Dès le début du film Tom à la ferme, une ambiance hitchcockienne étrange et inquiétante m'enveloppe. Une atmosphère tendue règne sans que l'on sache pourquoi. Suspens. L'angoisse monte, mes yeux s'écarquillent, mon ventre se noue, je commence à m'agiter sur mon siège et cela va durer jusqu'à la fin du film. Par petites touches, l'auteur nous dévoile les dessous énigmatiques de ces vies, exprimant leurs  tourments les plus profonds. Les acteurs sont excellents, Xavier Dolan notamment dans le rôle principal.   

Les plans sont d'une beauté  à couper le souffle, alternant les grandes étendues magnifiques de la campagne canadienne et des plans rapprochés sur les visages des protagonistes, révélant leur inquiétante étrangeté. (petite touche freudienne:))

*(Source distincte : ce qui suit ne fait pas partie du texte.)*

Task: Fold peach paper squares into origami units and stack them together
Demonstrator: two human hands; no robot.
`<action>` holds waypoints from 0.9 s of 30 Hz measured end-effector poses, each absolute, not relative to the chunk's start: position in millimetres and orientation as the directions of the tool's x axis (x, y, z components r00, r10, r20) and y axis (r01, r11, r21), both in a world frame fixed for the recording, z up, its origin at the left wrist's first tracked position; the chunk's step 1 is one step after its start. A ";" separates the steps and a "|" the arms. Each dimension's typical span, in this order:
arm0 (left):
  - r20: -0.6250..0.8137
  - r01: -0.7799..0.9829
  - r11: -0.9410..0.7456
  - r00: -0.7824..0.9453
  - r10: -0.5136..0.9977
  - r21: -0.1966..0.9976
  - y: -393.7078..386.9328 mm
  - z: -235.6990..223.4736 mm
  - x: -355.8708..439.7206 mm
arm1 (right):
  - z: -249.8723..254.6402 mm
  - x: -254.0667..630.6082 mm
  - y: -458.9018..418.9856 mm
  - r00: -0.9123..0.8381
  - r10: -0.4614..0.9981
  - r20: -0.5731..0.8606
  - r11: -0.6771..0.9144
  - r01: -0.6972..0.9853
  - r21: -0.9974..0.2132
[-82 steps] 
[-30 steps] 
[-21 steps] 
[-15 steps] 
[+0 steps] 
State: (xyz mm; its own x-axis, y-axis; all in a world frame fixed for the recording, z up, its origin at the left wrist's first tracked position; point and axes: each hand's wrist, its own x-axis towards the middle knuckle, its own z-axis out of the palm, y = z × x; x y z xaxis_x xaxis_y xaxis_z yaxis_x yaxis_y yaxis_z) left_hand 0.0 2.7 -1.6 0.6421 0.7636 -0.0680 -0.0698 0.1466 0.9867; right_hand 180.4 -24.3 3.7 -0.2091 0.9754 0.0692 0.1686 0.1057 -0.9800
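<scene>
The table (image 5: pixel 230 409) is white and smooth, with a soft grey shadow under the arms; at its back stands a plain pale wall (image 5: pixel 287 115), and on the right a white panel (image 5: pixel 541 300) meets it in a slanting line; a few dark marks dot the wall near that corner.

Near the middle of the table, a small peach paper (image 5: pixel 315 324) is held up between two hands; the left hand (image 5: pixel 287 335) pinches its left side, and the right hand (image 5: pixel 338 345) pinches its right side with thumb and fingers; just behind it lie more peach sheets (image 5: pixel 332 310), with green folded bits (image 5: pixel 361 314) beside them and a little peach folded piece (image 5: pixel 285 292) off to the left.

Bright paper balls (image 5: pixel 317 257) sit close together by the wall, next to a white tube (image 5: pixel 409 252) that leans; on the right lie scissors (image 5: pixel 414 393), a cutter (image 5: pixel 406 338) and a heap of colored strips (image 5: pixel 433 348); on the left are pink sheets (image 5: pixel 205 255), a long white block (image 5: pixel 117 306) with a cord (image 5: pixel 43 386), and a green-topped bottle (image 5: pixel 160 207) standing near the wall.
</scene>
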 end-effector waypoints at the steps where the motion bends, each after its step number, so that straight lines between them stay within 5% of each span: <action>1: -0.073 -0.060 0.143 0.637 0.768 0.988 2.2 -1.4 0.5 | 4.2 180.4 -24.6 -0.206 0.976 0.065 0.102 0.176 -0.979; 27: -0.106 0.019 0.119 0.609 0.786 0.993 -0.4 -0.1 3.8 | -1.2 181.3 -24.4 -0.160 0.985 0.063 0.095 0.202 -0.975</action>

La musique du film est aussi réussie que le reste. Deux scènes m'ont directement transporté dans deux films d'Hitchcock. Je ne vous en dis pas plus, à vous de les identifier.

 Je reste très impressionnée par ce film de grande envergure,  adaptation d'une pièce de théatre. Xavier Dolan a su se dégager du huis clos théatral, pour une interprétation située  dans de grands espaces, mais qui enferment tout autant les personnages dans leur environnement monotone, et leur lourd passé.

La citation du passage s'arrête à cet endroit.